Review: This book was simply a masterpiece. It brought out the emotion of the game of football, the players, and the town that supports the game and the players. At times I found myself thinking I was really back in the locker room getting ready for a game. This was just an outstanding book

Rating: 5 stars
Summary: Simply one of the finest sports chronicles ever
Review: When I first picked up this book, on my lunch break, I arbitrarily flipped to a page in the middle and started reading. I became so engrossed in it that I was late getting back to work from my lunch break. Such is the superb quality of writing that Bissinger brings to this book.

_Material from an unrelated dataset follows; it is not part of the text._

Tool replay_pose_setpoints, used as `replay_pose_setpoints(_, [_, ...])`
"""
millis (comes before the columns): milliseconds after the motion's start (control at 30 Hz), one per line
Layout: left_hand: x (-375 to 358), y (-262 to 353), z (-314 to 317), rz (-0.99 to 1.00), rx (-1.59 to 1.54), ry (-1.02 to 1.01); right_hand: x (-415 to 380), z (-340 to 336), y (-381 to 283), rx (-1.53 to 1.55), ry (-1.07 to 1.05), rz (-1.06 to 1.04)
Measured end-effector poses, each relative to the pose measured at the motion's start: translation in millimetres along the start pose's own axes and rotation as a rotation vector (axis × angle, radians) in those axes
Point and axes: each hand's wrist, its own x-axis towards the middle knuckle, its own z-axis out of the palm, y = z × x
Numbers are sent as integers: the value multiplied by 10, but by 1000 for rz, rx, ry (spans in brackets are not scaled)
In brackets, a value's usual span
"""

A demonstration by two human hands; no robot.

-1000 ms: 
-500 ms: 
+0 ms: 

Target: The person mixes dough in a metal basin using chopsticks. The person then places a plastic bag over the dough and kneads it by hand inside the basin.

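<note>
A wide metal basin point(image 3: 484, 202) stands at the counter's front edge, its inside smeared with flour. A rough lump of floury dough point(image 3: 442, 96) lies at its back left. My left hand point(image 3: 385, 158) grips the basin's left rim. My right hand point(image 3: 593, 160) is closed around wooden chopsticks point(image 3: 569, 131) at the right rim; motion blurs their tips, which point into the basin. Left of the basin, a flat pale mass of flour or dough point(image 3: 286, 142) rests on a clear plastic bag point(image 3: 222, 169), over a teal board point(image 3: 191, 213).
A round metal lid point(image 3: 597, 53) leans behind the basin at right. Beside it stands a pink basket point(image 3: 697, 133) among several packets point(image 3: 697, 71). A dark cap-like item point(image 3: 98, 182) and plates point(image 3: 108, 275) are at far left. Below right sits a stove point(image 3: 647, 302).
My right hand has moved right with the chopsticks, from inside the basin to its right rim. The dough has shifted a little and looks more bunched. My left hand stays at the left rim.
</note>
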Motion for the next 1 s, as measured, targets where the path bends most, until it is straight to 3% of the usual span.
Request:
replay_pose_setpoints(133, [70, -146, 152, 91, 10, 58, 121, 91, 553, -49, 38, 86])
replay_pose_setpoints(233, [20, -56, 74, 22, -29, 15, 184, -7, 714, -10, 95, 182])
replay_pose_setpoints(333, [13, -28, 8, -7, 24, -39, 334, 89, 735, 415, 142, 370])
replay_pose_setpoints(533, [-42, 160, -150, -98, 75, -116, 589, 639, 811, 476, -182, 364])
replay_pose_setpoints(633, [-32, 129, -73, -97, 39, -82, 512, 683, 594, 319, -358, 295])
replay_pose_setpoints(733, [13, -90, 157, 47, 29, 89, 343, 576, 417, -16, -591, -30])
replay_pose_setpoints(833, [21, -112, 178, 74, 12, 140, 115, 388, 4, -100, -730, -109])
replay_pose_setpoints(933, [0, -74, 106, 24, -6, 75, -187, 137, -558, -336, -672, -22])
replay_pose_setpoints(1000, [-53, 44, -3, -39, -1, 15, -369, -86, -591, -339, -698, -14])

Friday Night Lights is about the Permian High School Panthers football team in the 1988 season. In Odessa, TX, they only "have two things - football and oil, and there ain't no more oil." Carried on the adolescent shoulders of the black-clad Panthers are the hopes, dreams, aspirations, and societal well-being of an entire community. The book focuses on the intense scrutiny and pressure placed on the players, coaches, and even families associated with the program. After a tough loss, the head coach can expect to have his house vandalized, his family verbally assaulted, and calls made for his firing. The student population of Permian is predominantly white, but the few black players imported from Odessa's poor, mostly black, south side are some of the team's most successful players. The book highlights the contrast in the white, wealthy suburban area Permian is located in against the older section of Odessa, populated mostly by blacks and Hispanics.

The book also profiles several of the team's star players. Some live for every single moment they can wear the Panthers uniform, while others are conflicted at having to play in such a pressure-cooker environment. Some are the lucky sons of Odessa's richest residents, bound for Ivy-League schools, while others come from painful poverty and broken homes. Odessa is portrayed as an entire city of broken dreams, devastated by the downturn in the oil industry where unemployment is high and crime higher. What holds the community together is the Friday Night Lights at Ratliff Stadium, where the Panthers do battle not only for team and school pride, but for the pride of an entire community and people. I cannot recommend this book more highly.